WHAT NEEDS TO BE DONE
In the records below, find the line that contains "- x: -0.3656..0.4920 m" and the line that contains "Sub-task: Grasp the". Set down exactly those lines and every line between them, and nothing more.

RECORDS PROVIDED
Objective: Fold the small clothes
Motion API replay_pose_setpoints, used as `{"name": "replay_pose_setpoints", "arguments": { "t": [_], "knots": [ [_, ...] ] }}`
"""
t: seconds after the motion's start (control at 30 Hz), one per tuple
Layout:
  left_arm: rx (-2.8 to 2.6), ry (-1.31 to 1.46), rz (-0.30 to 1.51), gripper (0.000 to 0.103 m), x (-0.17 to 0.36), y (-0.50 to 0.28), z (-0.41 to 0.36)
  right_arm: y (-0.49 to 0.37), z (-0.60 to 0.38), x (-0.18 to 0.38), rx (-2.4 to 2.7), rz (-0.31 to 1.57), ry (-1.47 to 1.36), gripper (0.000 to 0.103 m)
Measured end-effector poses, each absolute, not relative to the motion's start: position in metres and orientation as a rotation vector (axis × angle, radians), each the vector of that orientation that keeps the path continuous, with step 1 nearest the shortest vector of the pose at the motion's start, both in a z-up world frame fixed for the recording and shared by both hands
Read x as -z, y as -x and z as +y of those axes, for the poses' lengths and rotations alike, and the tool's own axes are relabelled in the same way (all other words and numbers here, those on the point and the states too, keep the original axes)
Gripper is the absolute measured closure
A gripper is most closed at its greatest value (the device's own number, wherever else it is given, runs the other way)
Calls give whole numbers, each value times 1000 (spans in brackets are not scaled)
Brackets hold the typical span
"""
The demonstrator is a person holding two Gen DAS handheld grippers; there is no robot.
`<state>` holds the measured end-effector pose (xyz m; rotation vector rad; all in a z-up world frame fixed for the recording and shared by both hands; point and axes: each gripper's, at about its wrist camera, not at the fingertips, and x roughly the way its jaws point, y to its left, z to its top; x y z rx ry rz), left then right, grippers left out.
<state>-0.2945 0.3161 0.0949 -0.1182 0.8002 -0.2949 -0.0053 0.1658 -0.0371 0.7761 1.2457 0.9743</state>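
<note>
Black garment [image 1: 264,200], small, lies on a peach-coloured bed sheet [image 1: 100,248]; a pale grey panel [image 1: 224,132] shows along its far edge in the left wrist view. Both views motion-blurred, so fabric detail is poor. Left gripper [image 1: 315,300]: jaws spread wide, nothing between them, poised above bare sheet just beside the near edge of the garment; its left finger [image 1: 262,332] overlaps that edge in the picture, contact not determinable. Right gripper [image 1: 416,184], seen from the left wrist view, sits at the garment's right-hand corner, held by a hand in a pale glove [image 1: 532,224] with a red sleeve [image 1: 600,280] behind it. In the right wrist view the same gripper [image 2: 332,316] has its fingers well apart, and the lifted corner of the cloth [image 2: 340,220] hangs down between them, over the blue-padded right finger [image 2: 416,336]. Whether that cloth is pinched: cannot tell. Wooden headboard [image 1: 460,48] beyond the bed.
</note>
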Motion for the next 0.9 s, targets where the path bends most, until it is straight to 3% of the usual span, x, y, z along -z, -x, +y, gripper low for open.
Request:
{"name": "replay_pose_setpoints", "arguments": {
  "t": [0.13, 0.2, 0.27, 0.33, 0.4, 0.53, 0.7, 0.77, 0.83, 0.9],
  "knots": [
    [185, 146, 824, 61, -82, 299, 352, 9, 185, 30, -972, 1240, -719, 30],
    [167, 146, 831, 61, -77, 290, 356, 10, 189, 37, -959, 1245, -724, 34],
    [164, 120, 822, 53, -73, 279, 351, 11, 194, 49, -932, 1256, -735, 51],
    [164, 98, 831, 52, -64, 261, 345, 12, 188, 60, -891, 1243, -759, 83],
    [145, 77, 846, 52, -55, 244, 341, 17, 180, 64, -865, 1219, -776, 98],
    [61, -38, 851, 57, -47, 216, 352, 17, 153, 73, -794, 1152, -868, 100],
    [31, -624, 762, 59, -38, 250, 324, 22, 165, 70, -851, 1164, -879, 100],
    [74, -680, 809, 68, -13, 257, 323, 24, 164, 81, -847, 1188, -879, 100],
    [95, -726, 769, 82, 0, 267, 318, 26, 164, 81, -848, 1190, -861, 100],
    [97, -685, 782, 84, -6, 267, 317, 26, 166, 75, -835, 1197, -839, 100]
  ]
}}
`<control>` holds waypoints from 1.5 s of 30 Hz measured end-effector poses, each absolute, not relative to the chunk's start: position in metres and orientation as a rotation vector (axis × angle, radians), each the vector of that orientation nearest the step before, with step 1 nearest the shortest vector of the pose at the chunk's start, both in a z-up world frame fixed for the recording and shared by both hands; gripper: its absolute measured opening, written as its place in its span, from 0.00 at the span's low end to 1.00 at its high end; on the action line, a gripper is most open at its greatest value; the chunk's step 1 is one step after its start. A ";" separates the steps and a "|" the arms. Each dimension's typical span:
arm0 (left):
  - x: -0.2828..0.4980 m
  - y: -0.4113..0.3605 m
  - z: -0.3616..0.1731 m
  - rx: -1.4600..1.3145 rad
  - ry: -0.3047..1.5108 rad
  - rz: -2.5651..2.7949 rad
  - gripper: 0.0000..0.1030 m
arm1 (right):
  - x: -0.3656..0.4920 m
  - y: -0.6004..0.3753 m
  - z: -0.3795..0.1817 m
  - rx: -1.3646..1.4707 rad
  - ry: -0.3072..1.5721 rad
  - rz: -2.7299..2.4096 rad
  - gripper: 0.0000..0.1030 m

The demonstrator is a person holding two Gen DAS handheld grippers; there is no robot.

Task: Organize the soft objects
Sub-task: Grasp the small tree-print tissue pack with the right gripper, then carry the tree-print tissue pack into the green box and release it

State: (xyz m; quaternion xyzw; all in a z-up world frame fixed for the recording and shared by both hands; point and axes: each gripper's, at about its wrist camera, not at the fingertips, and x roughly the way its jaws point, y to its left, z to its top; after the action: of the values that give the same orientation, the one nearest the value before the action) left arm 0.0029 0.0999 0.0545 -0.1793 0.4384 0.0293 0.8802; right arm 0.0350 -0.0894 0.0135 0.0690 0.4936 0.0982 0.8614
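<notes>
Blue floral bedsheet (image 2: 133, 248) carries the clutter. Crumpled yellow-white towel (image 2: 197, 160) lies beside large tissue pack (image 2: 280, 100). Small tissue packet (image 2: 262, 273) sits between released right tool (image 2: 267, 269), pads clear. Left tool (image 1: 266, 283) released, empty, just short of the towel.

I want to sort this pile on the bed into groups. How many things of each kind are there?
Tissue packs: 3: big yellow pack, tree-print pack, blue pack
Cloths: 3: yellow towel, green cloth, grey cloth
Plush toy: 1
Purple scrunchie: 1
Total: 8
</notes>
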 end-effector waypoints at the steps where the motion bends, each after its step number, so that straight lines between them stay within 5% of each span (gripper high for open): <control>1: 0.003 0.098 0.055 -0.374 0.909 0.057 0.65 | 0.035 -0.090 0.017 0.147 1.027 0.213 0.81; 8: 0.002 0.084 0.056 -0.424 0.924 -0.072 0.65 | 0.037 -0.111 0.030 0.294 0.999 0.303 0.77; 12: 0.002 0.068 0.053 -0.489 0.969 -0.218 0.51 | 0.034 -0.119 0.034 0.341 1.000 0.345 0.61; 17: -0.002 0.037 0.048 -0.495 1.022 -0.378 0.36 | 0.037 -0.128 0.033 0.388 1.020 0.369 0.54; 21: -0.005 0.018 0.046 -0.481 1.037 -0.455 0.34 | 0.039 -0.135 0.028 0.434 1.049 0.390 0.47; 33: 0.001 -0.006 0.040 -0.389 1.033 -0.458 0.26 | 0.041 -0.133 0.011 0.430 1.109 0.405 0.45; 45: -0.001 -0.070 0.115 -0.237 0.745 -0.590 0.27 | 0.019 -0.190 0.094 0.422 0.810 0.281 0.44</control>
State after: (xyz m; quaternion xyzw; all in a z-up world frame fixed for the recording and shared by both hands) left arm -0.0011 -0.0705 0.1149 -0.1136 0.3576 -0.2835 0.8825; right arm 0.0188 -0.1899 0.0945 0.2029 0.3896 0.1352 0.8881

TASK ANSWER
  - x: -0.3656..0.4920 m
  - y: -0.6004..0.3753 m
  - z: -0.3795..0.1817 m
  - rx: -1.3646..1.4707 rad
  - ry: -0.3072..1.5721 rad
  - rz: -2.7299..2.4096 rad
  - gripper: 0.0000..0.1030 m

The demonstrator is a person holding two Gen DAS handheld grippers; there is no robot.

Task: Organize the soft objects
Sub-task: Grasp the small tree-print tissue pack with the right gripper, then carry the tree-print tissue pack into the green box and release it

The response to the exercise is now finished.